▶ _Problem statement_
Once the line containing "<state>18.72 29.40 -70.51" is found in the listing below, return it and each line after it through the last, exactly as given.

▶ _Given information_
Content starts

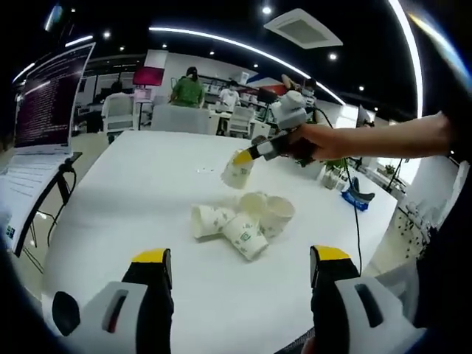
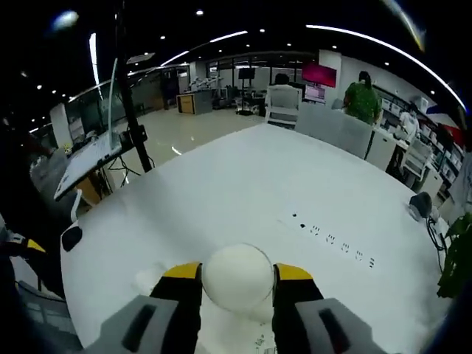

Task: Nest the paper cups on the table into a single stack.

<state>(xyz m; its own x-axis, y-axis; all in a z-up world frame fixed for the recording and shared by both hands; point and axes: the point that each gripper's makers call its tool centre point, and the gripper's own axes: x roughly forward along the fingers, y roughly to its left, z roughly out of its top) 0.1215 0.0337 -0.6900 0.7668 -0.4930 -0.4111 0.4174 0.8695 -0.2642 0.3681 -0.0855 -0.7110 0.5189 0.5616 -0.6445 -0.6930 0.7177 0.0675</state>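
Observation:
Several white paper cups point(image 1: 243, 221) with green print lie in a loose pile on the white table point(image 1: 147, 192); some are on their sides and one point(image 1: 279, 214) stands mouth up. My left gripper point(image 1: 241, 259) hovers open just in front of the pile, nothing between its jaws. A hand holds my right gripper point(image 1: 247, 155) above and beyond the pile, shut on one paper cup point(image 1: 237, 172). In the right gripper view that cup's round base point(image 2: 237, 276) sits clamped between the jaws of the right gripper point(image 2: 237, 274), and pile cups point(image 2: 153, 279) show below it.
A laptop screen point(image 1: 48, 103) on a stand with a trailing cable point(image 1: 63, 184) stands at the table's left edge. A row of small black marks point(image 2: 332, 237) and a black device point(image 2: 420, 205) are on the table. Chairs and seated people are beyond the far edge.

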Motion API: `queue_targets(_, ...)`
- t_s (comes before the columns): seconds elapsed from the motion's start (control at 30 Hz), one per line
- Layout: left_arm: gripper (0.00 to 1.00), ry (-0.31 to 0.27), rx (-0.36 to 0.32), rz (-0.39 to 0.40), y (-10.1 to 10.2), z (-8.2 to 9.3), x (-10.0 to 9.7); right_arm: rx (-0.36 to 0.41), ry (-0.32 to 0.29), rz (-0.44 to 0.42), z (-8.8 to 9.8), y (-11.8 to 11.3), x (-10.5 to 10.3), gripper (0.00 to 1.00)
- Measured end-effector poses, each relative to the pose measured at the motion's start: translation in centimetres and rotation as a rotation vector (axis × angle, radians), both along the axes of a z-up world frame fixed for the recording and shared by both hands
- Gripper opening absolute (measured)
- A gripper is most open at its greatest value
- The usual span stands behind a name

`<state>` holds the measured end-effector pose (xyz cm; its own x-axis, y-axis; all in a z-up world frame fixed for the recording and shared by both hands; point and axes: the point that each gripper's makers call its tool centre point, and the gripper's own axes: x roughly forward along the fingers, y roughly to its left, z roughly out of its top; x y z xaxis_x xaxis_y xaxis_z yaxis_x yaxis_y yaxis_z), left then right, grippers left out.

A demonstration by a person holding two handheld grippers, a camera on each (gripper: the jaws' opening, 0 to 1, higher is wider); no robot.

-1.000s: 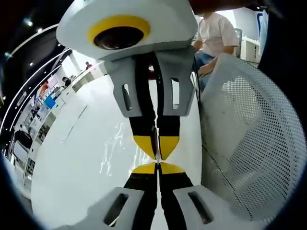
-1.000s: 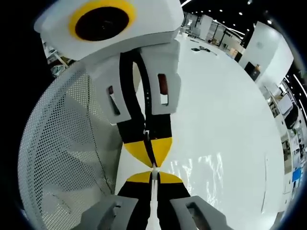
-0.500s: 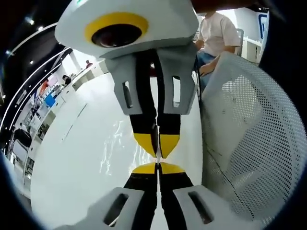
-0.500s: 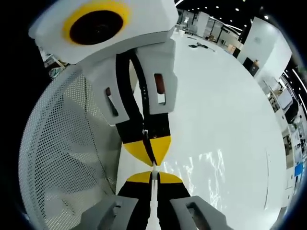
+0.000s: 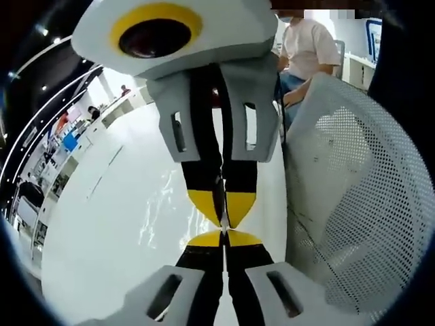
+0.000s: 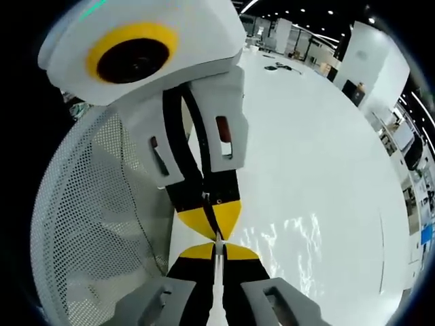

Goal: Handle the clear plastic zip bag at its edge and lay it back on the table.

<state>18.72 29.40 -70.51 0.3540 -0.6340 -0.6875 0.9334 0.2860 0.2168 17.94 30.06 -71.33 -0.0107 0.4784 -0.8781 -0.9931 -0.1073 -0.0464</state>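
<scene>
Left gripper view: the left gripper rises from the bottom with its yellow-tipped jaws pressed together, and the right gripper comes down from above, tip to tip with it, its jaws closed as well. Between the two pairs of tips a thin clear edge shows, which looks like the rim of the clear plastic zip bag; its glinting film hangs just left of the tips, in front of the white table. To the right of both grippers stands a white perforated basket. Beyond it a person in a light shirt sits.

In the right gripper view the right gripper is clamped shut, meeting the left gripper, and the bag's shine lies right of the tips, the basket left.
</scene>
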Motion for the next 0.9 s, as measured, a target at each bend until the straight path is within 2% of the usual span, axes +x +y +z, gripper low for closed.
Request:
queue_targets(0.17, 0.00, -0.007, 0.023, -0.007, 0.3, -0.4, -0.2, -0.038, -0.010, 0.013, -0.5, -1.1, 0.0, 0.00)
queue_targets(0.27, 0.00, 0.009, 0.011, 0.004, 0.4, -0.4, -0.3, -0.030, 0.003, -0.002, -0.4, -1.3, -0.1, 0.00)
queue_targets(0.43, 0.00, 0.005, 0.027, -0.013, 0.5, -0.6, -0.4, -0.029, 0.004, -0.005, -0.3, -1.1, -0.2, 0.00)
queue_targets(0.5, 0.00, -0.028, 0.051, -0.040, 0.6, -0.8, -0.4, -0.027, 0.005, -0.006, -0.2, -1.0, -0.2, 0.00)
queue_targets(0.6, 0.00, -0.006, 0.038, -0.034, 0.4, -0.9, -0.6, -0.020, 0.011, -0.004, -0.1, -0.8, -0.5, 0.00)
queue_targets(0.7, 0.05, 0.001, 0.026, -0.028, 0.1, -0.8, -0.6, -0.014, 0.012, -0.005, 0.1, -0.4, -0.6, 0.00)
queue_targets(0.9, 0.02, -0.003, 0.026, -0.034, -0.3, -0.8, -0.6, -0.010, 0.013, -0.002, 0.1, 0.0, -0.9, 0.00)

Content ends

▶ _Response area_
<state>18.72 29.40 -70.51 0.3540 -0.6340 -0.6875 0.9334 0.2860 0.2168 17.94 30.06 -71.33 -0.0107 0.4784 -0.8781 -0.9931 -0.1073 -0.0464</state>
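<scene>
Left gripper view: the left gripper rises from the bottom with its yellow-tipped jaws pressed together, and the right gripper comes down from above, tip to tip with it, its jaws closed as well. Between the two pairs of tips a thin clear edge shows, which looks like the rim of the clear plastic zip bag; its glinting film hangs just left of the tips, in front of the white table. To the right of both grippers stands a white perforated basket. Beyond it a person in a light shirt sits.

In the right gripper view the right gripper is clamped shut, meeting the left gripper, and the bag's shine lies right of the tips, the basket left.
</scene>
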Motion for the next 0.9 s, as measured, a target at each bend until the straight path is within 2% of the usual span, axes +x +y +z, gripper low for closed.
Request:
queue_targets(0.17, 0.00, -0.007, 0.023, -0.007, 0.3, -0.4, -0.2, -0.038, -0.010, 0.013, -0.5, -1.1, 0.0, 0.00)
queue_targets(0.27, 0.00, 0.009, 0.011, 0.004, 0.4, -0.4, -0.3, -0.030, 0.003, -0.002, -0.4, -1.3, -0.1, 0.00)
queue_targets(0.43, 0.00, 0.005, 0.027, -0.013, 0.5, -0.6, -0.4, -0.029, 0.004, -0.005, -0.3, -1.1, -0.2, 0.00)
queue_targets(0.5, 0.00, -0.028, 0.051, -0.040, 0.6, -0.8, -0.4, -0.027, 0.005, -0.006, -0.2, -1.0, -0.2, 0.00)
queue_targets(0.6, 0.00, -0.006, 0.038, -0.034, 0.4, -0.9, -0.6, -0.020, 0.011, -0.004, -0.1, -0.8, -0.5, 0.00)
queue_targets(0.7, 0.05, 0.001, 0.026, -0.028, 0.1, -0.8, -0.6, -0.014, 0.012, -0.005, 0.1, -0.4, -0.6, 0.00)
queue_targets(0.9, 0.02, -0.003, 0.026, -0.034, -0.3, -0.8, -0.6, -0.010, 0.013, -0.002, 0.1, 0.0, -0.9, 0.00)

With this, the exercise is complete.